The Perl Journal February 2003
No less than four Yet Another Perl Conferences have been scheduled for 2003, including YAPC::Israel (announced last month). New this year is a specifically Canadian YAPC, scheduled to take place at Carlton University in Ottawa from May 15-16. Registration costs are $75 Canadian (about $50 in U.S. dollars) or $45 Canadian for students. There will be two speaker tracks with about 12 total presentions and a free tutorial, as well as professional training opportunities. Submissions for presentations will be accepted until March 21. Preregistration is available online at http://www.yapc.ca/.
The larger YAPC::America::North will be held June 16-18 in Boca Raton, Florida. Preregistration began February 1st, and the call for participation is online at http://www.yapc.org/America/ cfp.shtml. Standard presentations will run 20 minutes, but lightning talks, long or extra-long talks, and half-day tutorials will also be considered. Conference fees are $85.
And yes, there's yet another Perl conferenceYAPC::Europe, which will be held in Paris, from July 23-25, in the Conservatoire National des Arts et Métiers. The conference will cost 99 Euros, and preregistration will begin March 1. The call for participation is at http://www.yapc.org/Europe/2003/cfp.en.html.
ActiveState's PerlASPX project allows ASP.NET-compliant web pages and web services to be written in Perl. ASP.NET apps can use early binding, just-in-time compilation, native optimization, and caching services to improve performance, but Microsoft provides support for only C#, Visual Basic, and JScript.
While ActiveState's web site, at http://aspn.activestate.com/ ASPN/Downloads/PerlASPX, mentions only a beta version of the software (which expired in December), a more recent release candidate was actually announced in Januarycontact Support@ ActiveState.com to request a copy. The company expects to release the final version later this month. PerlASPX requires ActiveState's Perl Dev Kit and ActivePerl, as well as either the Microsoft .NET Framework Redistributable or the Microsoft .NET Framework SDK.
TinyPerl, a bare-bones, 616 KB version of Perl 5.8, is now available as a SourceForge project (http://tinyperl.sourceforge.net/). The project is described as "Perl on a floppy," and is designed to aid developers seeking to publish their Perl applications. The 2.0 release is able to generate Windows executables from .pl scripts (there is currently no Linux or Mac version of TinyPerl). Author Graciliano Monteiro Passos posted on Perl Monks that "This will be the last release [for] a long, long time! It's very stable, and with everything that I want for now."
The complete text of Embedding Perl in HTML with Mason by Dave Rolsky and Ken Williams (including corrections and example code, but so far excluding the index) has been posted to http://www.masonbook.com/. The authors say that the tool used to convert the book to HTML will also be published online. "Though," they add, "we of course encourage you to buy a copy."

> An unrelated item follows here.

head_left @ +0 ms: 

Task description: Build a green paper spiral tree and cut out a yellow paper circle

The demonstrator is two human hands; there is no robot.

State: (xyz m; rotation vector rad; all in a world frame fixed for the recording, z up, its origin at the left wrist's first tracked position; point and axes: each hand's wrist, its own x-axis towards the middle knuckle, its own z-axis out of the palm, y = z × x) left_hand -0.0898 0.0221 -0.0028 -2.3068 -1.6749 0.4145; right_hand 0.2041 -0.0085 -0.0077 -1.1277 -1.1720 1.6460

Following the passing of Israel.pm member Arial Brosh, new maintainers are sought for his modules. Brosh's author directory on CPANhttp://search.cpan.org/author/SCHOP/list fourteen modules, including code for whois queries and a project to bring Hebrew character support to Perl. Volunteers should contact Gabor Szabo at gabor@perl.org.il.
A memorial web site for Brosh is also under consideration.
Zach Lipton has installed LXR"Linux Cross Reference," a source-code indexing tool originally developed for use on the Linux kernelat http://tinderbox.perl.org/lxr/. Now the Parrot and Perl5 source code is searchable by filename or contents, and hyperlinks within the source files allow browsers to find all references to a function or subroutine. LXR can also diff two separate versions of a file. The source tree is updated every night.
Bug reports or feature requests should be sent to Lipton at zach@zachlipton.com. He did warn on the perl6-internals list that "occasionally, LXR will return a blank or near-blank page. If you hit this bug, hitting reload a couple of times should make the correct file show up."
A new mailing list has been set up on perl.org for users and developers of the Perl Archive Toolkit, and for discussion of general Perl packaging issues. App::Packer and Apache::PAR users are also encouraged to join. You can subscribe by sending mail to par-subscribe@perl.org, and the list archives are also posted at http:// archive.develooper.com/par@perl.org/.
Damian Conway wrote on the perl6-language list that "It's my understanding that TPF is not intending to offer Larry [Wall] (or Dan [Sugalski]) another grant for 2003," on the grounds that Perl 6 and Parrot should not eclipse other Perl projects. Discussion on this issue continues; the Perl Foundation is reportedly in the process of setting up an online questionnaire to solicit feedback about where advocacy efforts and grant money should be best applied.